RECORDS SUPPLIED:
——————————
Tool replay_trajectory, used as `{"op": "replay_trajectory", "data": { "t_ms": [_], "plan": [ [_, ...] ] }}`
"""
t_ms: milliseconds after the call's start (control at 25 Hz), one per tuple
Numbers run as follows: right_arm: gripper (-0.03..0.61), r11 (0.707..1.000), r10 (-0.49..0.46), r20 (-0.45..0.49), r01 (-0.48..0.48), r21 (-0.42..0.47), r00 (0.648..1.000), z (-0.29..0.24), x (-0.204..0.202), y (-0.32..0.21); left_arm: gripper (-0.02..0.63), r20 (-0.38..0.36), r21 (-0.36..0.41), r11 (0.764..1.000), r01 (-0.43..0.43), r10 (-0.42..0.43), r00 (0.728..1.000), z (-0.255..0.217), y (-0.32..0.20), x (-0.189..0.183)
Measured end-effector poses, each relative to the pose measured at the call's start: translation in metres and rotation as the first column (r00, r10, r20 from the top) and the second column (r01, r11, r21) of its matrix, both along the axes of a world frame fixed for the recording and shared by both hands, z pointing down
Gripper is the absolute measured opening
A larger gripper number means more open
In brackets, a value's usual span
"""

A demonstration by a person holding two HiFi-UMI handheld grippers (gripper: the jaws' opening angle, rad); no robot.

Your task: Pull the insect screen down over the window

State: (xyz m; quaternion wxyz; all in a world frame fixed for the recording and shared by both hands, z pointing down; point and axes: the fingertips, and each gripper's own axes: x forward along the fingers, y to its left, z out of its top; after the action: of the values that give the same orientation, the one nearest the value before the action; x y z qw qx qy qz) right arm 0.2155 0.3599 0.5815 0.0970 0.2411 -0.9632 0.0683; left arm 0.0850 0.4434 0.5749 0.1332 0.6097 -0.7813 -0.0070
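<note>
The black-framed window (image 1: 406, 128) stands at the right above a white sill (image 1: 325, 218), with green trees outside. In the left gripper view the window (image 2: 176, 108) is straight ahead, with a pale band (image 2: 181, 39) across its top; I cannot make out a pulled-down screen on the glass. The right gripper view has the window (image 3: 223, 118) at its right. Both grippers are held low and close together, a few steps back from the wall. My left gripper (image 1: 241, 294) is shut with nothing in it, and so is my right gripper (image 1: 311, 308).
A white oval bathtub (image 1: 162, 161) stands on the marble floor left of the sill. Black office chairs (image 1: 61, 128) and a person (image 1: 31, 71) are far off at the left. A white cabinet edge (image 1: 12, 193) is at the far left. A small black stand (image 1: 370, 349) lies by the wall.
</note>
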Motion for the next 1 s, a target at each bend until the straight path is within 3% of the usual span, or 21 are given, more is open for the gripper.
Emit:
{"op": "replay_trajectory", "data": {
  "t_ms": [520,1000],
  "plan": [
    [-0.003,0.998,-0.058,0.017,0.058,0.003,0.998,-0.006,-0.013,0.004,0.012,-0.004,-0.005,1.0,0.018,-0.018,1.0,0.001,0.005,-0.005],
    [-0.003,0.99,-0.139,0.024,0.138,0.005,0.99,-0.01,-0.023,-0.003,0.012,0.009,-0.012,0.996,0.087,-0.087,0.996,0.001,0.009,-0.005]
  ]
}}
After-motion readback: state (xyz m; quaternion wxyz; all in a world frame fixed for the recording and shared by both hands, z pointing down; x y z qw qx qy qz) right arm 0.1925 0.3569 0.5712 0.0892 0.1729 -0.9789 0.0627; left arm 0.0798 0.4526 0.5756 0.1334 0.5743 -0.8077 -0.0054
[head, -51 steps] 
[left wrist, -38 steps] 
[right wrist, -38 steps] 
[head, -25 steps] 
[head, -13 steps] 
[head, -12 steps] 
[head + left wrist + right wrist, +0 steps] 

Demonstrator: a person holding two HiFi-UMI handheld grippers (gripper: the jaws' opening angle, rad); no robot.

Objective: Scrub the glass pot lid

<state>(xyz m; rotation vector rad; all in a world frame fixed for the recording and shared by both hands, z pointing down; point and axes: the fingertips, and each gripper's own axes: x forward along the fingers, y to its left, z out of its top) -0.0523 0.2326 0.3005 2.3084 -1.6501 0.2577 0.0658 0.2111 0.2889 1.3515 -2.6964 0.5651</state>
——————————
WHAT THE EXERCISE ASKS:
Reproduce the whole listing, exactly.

SOLUTION FOR THIS TASK:
Tool replay_trajectory, used as `{"op": "replay_trajectory", "data": { "t_ms": [_], "plan": [ [_, ...] ] }}`
"""
t_ms: milliseconds after the call's start (control at 25 Hz), one per tuple
Numbers run as follows: right_arm: gripper (-0.03..0.61), r11 (0.707..1.000), r10 (-0.49..0.46), r20 (-0.45..0.49), r01 (-0.48..0.48), r21 (-0.42..0.47), r00 (0.648..1.000), z (-0.29..0.24), x (-0.204..0.202), y (-0.32..0.21); left_arm: gripper (-0.02..0.63), r20 (-0.38..0.36), r21 (-0.36..0.41), r11 (0.764..1.000), r01 (-0.43..0.43), r10 (-0.42..0.43), r00 (0.728..1.000), z (-0.255..0.217), y (-0.32..0.20), x (-0.189..0.183)
Measured end-effector poses, each relative to the pose measured at the call's start: translation in metres and rotation as the first column (r00, r10, r20 from the top) and the second column (r01, r11, r21) of its matrix, both along the axes of a world frame fixed for the recording and shared by both hands, z pointing down
Gripper is the absolute measured opening
A larger gripper number means more open
In brackets, a value's usual span
"""

A demonstration by a person holding two HiFi-UMI handheld grippers (gripper: the jaws' opening angle, rad); no robot.

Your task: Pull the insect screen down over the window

State: (xyz m; quaternion wxyz; all in a world frame fixed for the recording and shared by both hands, z pointing down; point and axes: the fingertips, and each gripper's own axes: x forward along the fingers, y to its left, z out of its top; after the action: of the values that give the same orientation, the one nearest the value before the action; x y z qw qx qy qz) right arm 0.2155 0.3599 0.5815 0.0970 0.2411 -0.9632 0.0683; left arm 0.0850 0.4434 0.5749 0.1332 0.6097 -0.7813 -0.0070
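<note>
The black-framed window (image 1: 406, 128) stands at the right above a white sill (image 1: 325, 218), with green trees outside. In the left gripper view the window (image 2: 176, 108) is straight ahead, with a pale band (image 2: 181, 39) across its top; I cannot make out a pulled-down screen on the glass. The right gripper view has the window (image 3: 223, 118) at its right. Both grippers are held low and close together, a few steps back from the wall. My left gripper (image 1: 241, 294) is shut with nothing in it, and so is my right gripper (image 1: 311, 308).
A white oval bathtub (image 1: 162, 161) stands on the marble floor left of the sill. Black office chairs (image 1: 61, 128) and a person (image 1: 31, 71) are far off at the left. A white cabinet edge (image 1: 12, 193) is at the far left. A small black stand (image 1: 370, 349) lies by the wall.
</note>
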Motion for the next 1 s, a target at each bend until the straight path is within 3% of the usual span, or 21 are given, more is open for the gripper.
Emit:
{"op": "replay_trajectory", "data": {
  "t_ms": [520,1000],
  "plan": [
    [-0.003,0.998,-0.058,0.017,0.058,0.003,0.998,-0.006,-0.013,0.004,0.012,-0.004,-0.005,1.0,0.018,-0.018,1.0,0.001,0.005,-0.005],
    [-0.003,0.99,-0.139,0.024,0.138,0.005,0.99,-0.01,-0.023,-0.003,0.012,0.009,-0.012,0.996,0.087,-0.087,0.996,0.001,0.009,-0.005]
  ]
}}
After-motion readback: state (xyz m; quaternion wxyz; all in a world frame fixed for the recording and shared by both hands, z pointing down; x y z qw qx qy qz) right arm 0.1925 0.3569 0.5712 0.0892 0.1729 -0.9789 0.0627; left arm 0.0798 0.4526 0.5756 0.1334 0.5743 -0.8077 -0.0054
[head, -51 steps] 
[left wrist, -38 steps] 
[right wrist, -38 steps] 
[head, -25 steps] 
[head, -13 steps] 
[head, -12 steps] 
[head + left wrist + right wrist, +0 steps] 

Demonstrator: a person holding two HiFi-UMI handheld grippers (gripper: the jaws' opening angle, rad); no robot.

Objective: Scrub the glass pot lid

<state>(xyz m; rotation vector rad; all in a world frame fixed for the recording and shared by both hands, z pointing down; point and axes: the fingertips, and each gripper's own axes: x forward along the fingers, y to its left, z out of its top) -0.0523 0.2326 0.3005 2.3084 -1.6501 0.2577 0.0658 0.2111 0.2889 1.3515 -2.6964 0.5651</state>

The response is finished, and the exercise is complete.